Essas são as conclusões óbvias. Os desdobramentos, são mais imprevisíveis.
Ninguém minimamente informado tem a menor dúvida sobre a parcialidade da Lava Jato e sobre as estratégias políticas por trás de cada operação. Nas vésperas das eleições municipais, foram mais três operações com estardalhaço sobre alvos petistas.
Agora, uma operação discreta sobre um não-petista.
Há os objetivos óbvios da Lava Jato e os desdobramentos ainda obscuros.
Dias atrás, a Vox Populi soltou uma pesquisa sobre eleições presidenciais. Em todas elas, dava vitória de Lula no primeiro turno. Nenhum veículo de imprensa repercutiu.
Ontem, foi a vez da CNT-IBOPE divulgar outra pesquisa com resultados semelhantes.
Mais ainda. No segundo turno, o único em condições de enfrentar Lula seria Aécio Neves (devido ao recall das últimas eleições) e mesmo assim haveria empate técnico.
Com todos os demais candidatos, haveria vitória de Lula.
Um dado da pesquisa Vox Populi foi pouco notado. Na relação dos brasileiros mais admirados, o primeiro é Sérgio Moro, com 50%. O segundo, Lula, com 33%. O terceiro, Dilma com 23%. Os demais vêm mais abaixo.
Hipoteticamente, a única pessoa capaz de peitar Lula seria Sérgio Moro. E em seu terreno, o Judiciário e no terreno comum da opinião pública.
Para analisar os desdobramentos da eventual delação de Eduardo Cunha, o primeiro passo é identificar os que NÃO serão atingidos.
Obviamente, serão as lideranças tucanas, devidamente blindadas pela Lava Jato e pela Procuradoria Geral da República (PGR).
Os jornais soltam fogos de artifício para demonstrar isenção. Foi o caso da denúncia de que Aécio Neves viajou para os Estados Unidos com recursos do fundo partidário, um pecadilho.
A dúvida que ninguém respondeu até agora: porque Dimas Toledo, o caixa político de Furnas, jamais foi incomodado pela Lava Jato ou pela Procuradoria Geral da República (PGR)?
Dimas é a chave de todo esquema de corrupção de Furnas.
Há o caso do helicóptero com 500 quilos de cocaína, que jamais mereceu uma iniciativa sequer do Ministério Público Federal.
Em 2013, o MPF aliou-se à Globo para derrubar a PEC 37, que pretendia restringir seu poder de investigação. A alegação é que o MPF não poderia ficar a reboque da Polícia Federal, quando percebesse pouco empenho nas investigações.
A PF abafou o caso do helicóptero. E o MPF esqueceu.
A recente decisão da Justiça, de anular a condenação dos réus do chamado “buraco do Metrô”, escondeu um escândalo ainda maior.

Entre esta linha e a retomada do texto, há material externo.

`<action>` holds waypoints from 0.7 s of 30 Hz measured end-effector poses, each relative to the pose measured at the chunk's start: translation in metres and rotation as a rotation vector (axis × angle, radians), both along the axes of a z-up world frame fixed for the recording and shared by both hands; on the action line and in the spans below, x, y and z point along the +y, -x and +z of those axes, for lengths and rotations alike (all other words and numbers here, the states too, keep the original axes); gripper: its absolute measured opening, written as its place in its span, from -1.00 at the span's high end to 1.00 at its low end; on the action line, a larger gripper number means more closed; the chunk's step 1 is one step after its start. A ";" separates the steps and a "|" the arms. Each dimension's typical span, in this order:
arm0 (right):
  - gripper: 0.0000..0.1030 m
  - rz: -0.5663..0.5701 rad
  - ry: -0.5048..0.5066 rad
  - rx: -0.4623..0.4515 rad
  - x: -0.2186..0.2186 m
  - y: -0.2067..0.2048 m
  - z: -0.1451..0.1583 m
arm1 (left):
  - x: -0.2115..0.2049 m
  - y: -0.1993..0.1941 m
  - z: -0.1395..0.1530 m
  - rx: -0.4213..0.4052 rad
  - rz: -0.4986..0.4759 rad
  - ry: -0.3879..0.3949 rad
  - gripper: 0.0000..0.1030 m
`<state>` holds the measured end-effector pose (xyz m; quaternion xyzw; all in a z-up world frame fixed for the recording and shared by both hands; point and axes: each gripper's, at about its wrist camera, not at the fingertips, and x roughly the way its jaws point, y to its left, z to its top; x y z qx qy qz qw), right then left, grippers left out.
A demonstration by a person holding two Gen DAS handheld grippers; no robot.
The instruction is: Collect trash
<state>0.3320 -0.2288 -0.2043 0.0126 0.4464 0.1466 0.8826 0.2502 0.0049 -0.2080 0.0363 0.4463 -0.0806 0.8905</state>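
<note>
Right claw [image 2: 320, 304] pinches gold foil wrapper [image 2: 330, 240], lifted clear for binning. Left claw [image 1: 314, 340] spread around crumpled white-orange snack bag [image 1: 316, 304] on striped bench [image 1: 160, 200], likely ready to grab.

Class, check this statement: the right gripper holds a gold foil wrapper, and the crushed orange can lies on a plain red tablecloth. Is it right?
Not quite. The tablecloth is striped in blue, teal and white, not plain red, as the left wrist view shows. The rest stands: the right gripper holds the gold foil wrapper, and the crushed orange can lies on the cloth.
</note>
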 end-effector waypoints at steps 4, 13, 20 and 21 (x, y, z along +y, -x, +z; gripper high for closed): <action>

Os réus eram funcionários menores das três empreiteiras envolvidas – Odebrecht, Camargo Correia e OAS.
Fontes que acompanharam as investigações, na época, contam que a intenção inicial do Ministério Público Estadual era indiciar os presidentes das companhias. Houve uma árdua negociação política, conduzida por instâncias superiores do Estado, que acabou permitindo que as empreiteiras indicassem funcionários de escalão inferior. O custo da operação teria sido de R$ 15 milhões, divididos irmãmente entre as três empreiteiras.
O governador da época era José Serra.
Na Operação Castelo de Areia (que envolveu a Camargo Correia, e que foi anulada graças a um trabalho político do advogado Márcio Thomas Bastos) havia indícios veementes do pagamento de R$ 5 milhões pela empreiteira. Agora, a delação da Odebrecht menciona quantia similar. Interromperam a delação do presidente da OAS, mas não seria difícil que revelasse os detalhes.
São bolas quicando na área do PSDB e que dificilmente serão aproveitadas pela Lava Jato ou pelo PGR.
Eduardo Cunha é obcecado, mas não rasga dinheiro. Tem noção clara de seus limites. Sabe que uma delação só aliviará suas penas se aceita pela Lava Jato ou pelo PGR.
Como existe o privilégio de foro para políticos com mandato ou cargos, o árbitro para as delações envolvendo o andar de cima é o PGR Rodrigo Janot. O conteúdo das delações dependerá muito mais das intenções de Janot e da Lava Jato do que do próprio Cunha.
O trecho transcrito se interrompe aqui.